- The attack started on Friday, December 21, 2018
- Hackers duped users to update their wallet
- Electrum Wallet has faced serious problems for a while now
Hackers have stolen over 200 Bitcoin ($800,000) via a clever hack of the Electrum Bitcoin wallet. The attackers seem to have spawned several servers and installed malware disguised as an update to the wallet.
Legitimate wallets compromised
News spread like wildfire today in crypto that the hacker or group of hackers have attacked the Electrum Bitcoin wallet’s infrastructure, resulting in genuine Electrum wallet Apps displaying messages on users’ computers, advising them to download the malicious wallet update from an unauthorized GitHub repository.
According to the report, the attack is thought to have started on Friday, December 21, 2018 but may have ceased following GitHub admin’s decision to take down the hackers’ GitHub repository. However, it seems like the attackers tricked many users during the initial attacks because the wallet displayed the server messages as rich formatted texts, creating pop-ups that looked authentic with ready and clickable links.

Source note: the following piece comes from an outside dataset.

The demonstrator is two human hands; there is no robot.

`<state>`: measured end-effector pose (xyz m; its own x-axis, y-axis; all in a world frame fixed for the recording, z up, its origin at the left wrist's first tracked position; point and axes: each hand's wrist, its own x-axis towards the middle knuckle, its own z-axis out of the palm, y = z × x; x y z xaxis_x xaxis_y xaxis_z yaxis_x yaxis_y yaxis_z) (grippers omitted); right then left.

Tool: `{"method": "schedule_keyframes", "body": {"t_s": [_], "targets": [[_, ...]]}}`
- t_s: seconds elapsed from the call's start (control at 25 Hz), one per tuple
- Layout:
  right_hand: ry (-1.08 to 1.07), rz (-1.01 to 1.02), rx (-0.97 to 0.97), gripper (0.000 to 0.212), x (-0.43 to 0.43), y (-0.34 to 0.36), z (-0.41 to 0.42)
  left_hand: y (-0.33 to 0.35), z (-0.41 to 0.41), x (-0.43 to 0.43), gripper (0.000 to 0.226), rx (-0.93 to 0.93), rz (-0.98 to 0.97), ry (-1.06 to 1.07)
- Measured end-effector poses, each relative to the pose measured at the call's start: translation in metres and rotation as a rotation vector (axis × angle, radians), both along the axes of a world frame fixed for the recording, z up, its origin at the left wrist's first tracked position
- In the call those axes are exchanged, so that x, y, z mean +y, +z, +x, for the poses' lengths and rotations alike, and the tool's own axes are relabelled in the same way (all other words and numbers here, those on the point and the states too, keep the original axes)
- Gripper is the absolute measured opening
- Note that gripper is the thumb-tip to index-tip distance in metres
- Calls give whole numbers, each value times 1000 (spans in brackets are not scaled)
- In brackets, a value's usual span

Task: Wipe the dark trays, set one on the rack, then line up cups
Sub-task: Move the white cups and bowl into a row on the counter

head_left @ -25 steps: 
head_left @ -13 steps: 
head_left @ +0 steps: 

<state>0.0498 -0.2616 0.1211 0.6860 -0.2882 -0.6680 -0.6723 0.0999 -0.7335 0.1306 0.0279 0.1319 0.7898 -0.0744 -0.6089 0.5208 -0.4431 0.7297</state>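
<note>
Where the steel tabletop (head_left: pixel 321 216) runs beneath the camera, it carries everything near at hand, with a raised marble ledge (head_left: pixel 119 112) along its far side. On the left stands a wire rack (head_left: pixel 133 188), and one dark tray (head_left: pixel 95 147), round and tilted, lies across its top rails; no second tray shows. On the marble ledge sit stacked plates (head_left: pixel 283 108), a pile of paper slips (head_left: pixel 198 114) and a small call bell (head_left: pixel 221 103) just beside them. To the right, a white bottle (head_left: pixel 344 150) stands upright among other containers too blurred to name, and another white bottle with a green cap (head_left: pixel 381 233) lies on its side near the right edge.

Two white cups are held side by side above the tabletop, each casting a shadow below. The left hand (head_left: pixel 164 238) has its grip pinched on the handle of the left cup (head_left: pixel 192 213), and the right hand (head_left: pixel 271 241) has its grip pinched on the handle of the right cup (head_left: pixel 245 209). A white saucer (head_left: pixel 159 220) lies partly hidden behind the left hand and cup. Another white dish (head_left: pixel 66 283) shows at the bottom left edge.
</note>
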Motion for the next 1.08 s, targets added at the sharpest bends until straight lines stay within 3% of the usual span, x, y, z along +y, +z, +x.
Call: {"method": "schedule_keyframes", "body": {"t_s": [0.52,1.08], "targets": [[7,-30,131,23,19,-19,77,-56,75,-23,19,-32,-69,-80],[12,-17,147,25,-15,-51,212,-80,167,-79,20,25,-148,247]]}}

After the news of the ongoing attack surfaced, the development team updated the Electrum Wallet App that ensured the messages don’t appear as rich HTML texts anymore. A developer who is part of the Wallet team going by the name SomberNight said:
“We did not publicly disclose this [attack] until now, as around the time of the 3.3.2 release, the attacker stopped,[…] however they now started the attack again.”
Not Electrum’s first incident
Users of the Electrum Bitcoin wallet have faced serious hacking incidents now and again. The Motherboard publication disclosed in a January 8, 2018 article that the developers of the wallet had left some vulnerabilities that had remained unresolved many months after being reported. According to the report, hackers could have had access to users’ prized Bitcoins for two years before the date because of the security vulnerabilities that were left unpatched.
In May 2018 the team sounded an alarm for its users over the possibility of an App called Electrum Pro being a counterfeit platform that was cloning its image besides creating a website using a dot-com domain, while their official website was on a dot-org domain. The team Tweeted on May 8, 2018 declaring they had evidence to show that Electrum Pro was a malicious copycat platform which appeared to infect users with malware that could steal their private keys.
As per the report, the Electrum Development team has identified some 33 malicious Electrum servers, though the total number is suspected to be between 40 and 50. The team is also working round the clock to disable the servers’ ability to send to send customized error messages.